FTA – Fault tree analysis Fault tree analysis is explained as “a graphical representation of the top event known as final events, and all the possible events believed to have caused the top event.”(Perez). A fault tree is constructed by a top event, and linked via logic AND and OR gates to several bottom events. “The fault events and basic events in the fault tree can be divided into failures and faults. A component failure is a malfunction that requires the component to be repaired or replaced before it can successfully function again. A fault is a malfunction that is reversible. The structure gives visible and reliable data to find out “latent causes of failures, and eliminate false assumptions.”(Perez).

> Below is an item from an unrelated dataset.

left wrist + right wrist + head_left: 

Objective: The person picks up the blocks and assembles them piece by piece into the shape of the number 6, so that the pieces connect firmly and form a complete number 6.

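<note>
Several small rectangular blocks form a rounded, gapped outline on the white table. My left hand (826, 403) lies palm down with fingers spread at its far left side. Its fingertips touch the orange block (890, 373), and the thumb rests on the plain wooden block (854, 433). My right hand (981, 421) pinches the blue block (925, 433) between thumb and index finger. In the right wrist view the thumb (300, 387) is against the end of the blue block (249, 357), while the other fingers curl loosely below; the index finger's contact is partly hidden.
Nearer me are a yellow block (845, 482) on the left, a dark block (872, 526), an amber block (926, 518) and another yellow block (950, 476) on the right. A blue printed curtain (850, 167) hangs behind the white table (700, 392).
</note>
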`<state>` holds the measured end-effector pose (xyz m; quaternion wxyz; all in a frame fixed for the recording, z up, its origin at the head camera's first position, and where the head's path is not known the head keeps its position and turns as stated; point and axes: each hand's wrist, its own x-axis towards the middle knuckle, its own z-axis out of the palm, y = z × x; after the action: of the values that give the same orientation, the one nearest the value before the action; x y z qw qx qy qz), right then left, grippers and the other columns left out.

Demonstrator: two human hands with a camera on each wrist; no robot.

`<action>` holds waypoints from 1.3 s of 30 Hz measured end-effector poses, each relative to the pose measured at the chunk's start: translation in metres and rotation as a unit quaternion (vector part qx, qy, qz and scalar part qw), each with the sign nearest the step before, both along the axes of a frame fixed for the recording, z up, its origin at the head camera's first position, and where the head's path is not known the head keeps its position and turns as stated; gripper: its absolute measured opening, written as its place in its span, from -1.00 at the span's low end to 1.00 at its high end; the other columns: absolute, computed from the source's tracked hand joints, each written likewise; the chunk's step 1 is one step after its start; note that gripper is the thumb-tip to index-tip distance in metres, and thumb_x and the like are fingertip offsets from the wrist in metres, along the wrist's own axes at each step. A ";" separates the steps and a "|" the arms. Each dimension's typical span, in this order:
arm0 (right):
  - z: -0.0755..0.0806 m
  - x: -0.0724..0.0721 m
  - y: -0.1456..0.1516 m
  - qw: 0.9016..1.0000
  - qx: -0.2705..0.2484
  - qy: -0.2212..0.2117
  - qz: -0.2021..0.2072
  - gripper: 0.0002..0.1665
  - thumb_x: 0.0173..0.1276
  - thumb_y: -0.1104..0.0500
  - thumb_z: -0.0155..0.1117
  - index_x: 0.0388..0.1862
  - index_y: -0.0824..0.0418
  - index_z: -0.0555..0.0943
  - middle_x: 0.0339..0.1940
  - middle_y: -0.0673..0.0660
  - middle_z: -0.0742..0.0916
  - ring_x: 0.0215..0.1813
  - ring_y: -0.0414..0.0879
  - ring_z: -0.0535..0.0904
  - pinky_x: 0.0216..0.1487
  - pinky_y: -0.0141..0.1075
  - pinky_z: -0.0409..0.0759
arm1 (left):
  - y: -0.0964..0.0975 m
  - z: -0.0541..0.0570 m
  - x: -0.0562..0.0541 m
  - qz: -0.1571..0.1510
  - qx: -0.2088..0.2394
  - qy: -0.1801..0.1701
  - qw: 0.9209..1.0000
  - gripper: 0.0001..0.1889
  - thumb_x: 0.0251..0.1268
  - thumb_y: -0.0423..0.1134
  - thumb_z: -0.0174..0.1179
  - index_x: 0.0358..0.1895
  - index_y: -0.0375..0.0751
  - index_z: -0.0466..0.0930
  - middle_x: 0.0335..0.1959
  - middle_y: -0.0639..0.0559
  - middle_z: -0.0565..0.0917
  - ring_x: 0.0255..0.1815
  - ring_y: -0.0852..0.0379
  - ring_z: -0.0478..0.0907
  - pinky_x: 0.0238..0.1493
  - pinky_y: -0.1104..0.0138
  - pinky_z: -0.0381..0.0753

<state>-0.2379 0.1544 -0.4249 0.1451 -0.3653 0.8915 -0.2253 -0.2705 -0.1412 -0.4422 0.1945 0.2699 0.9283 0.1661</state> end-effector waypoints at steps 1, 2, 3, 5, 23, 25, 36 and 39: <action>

In order to have a successful RFCA inspection, it is vital to have support by management and to have the right team set up by interdisciplinary members, to ensure that all important factors are being addressed. The fault tree is then an important tool because it gives a structural map of a systems behavior, where as personal observations, procedures may overlook events that is the actual cause of a failure. And an FTA will also be a safety argument to support the engineers conclusions and recommendations. (Perez)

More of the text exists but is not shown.